Hong Kong residents have been polled on their attitudes to the Olympics. The results are posted at EastSouthWestNorth. "Somewhat proud" wins the day.
Sounds like backandwhitecat is not proud at all, however:
"Next month in Beijing, hundreds of people on drugs will run around in circles and throw things. I’ve heard various people here, enthused with the passion of the sacred flame, saying that this is the most important thing that has ever happened in China – displaying either a disturbing lack of knowledge of Chinese history or a very strange interpretation of it… My problem is that despite eight years of publicity, I still don’t know what the Olympic spirit really is."
Remember the Sydney Olympics? Remember the torch relay? Regional Australia never had it so good. From Grong Grong to Wagga Wagga, from Moe to Yea, from Carnarvon to Kuttabul, the country’s hidden gems were proudly illuminated by the Olympic flame. On the way to 080808, the torch has also passed through some of China’s more obscure outposts.

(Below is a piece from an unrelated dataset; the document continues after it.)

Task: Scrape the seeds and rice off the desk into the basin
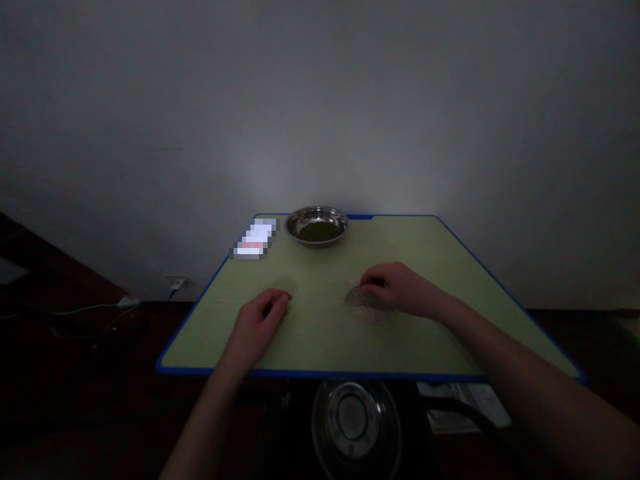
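My right hand (395, 287) is above the right-middle of the table, fingers and thumb pinched on a see-through, greyish rounded thing (359, 298). That thing is low over the tabletop or resting on it; its kind is too dim to tell. A pale, speckled patch shows around it. My left hand (260, 320) rests near the table's left-front part with the fingers curled and thumb against the forefinger. Anything in that pinch is too small to make out. Farther back, a shiny metal bowl (317, 227) holds a layer of small green grains.
The pale green table (320, 347) has a blue rim. A lit, blurred-out phone-like screen (255, 239) lies at the back left. Below the front edge is another metal bowl (356, 427), with papers (465, 407) to its right. A wall (320, 133) stands behind.
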Action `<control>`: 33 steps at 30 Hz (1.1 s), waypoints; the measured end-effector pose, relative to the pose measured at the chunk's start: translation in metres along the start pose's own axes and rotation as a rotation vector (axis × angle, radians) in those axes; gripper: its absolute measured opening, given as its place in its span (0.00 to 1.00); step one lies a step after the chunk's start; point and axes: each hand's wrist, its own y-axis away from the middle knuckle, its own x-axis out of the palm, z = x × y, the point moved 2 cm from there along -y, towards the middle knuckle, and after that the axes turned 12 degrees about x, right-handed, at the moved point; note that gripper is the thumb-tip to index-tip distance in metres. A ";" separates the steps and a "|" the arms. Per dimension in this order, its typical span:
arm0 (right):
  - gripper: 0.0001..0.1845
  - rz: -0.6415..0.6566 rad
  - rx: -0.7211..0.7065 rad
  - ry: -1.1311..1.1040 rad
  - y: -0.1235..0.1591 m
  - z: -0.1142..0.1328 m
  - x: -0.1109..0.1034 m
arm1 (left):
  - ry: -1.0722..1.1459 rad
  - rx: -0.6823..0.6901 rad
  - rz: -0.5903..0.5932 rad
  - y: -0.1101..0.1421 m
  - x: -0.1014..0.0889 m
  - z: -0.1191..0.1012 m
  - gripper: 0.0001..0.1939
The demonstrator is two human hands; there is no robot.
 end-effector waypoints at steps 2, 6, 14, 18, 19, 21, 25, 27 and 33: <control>0.08 -0.030 -0.006 -0.026 -0.001 0.009 -0.004 | 0.019 -0.015 -0.022 0.000 -0.001 0.000 0.16; 0.06 -0.054 0.004 -0.118 -0.013 0.041 -0.002 | 0.099 -0.055 -0.141 -0.001 -0.005 0.000 0.14; 0.07 0.000 0.024 -0.048 -0.037 0.079 0.055 | 0.236 -0.116 -0.310 0.000 -0.009 0.007 0.11; 0.07 -0.032 0.119 0.003 -0.033 0.056 0.049 | 0.257 -0.109 -0.298 0.000 -0.008 0.007 0.10; 0.07 -0.036 0.149 0.009 -0.032 0.049 0.043 | 0.256 -0.105 -0.295 0.000 -0.008 0.007 0.10; 0.07 -0.046 0.204 0.030 -0.029 0.035 0.032 | 0.250 -0.101 -0.281 0.000 -0.008 0.005 0.10; 0.07 -0.072 0.273 0.070 -0.026 0.017 0.015 | 0.244 -0.097 -0.264 0.000 -0.008 0.003 0.09; 0.07 -0.088 0.259 0.074 -0.024 0.015 0.008 | 0.240 -0.091 -0.261 0.000 -0.008 0.004 0.09; 0.10 -0.115 0.100 0.025 -0.006 0.001 -0.030 | 0.212 -0.095 -0.255 0.000 -0.009 0.001 0.10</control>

Sports Illustrated China correspondent, Guan Jun, has been following the relay and reports from Northern China’s Liaoning province that local residents have been told to look enthusiastic as the torch passes through – and offered some odd compensation for their efforts.

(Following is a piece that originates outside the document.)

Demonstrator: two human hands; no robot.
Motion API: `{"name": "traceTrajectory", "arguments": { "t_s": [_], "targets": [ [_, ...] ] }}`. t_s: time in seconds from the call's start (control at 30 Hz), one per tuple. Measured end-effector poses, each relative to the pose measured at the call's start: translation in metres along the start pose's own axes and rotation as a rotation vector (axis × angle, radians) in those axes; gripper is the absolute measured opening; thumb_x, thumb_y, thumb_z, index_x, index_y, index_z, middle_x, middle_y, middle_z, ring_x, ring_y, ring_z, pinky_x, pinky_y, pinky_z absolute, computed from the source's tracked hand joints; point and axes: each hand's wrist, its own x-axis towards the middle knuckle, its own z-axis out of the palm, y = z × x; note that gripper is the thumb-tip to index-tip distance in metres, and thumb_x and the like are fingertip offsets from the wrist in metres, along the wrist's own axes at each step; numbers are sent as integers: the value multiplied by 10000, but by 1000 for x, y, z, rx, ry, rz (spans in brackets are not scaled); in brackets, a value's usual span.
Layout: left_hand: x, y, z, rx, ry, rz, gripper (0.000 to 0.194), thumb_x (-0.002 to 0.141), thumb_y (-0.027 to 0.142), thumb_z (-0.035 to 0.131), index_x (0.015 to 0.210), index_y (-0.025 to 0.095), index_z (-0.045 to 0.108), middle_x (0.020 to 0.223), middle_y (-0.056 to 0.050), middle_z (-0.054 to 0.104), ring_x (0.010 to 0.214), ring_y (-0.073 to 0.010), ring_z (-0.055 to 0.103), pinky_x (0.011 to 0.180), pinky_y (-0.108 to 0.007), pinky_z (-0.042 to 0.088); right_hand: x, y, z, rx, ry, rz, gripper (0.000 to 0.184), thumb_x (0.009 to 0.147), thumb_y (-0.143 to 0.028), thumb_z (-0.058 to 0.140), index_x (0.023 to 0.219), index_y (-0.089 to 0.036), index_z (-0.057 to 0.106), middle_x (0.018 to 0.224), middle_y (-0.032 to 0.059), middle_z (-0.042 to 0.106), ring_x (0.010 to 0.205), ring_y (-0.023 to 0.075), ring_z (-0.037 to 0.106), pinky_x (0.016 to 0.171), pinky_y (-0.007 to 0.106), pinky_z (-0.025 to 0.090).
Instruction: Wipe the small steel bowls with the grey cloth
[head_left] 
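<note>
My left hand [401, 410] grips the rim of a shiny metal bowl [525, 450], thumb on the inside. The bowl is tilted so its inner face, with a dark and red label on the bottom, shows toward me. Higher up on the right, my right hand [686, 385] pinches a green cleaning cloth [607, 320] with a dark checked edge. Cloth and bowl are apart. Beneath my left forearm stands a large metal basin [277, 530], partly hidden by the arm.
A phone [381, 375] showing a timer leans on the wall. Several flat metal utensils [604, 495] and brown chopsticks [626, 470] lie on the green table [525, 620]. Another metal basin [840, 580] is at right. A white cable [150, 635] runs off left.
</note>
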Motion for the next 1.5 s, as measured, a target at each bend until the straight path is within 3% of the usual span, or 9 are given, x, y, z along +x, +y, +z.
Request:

"The torch relay was set to start beside Pengcheng estate, were nearly a hundred residents faced the street. It was them who were the earliest to have their doors knocked upon, because the government wanted to use their balconies to hang a Chinese flag together with a poster of the five Olympic rings. Several dozen widths of banner were placed neatly together, all to display Benxi residents’ ‘enthusiasm for the Olympic torch’.
"The sound of doors knocking didn’t only come once, but from then quite often. Police and neighborhood cadres came frequently to carry out their work, confirming the number of inhabitants, having them register, and notifying them to make sure the apartment will not be left empty during the torch relay, that they will not be permitted to open the windows then, stand at them and look out, or move past them.
"As emotional compensation, every home received one watermelon."
Forget the yam seller – now there’s your colour story.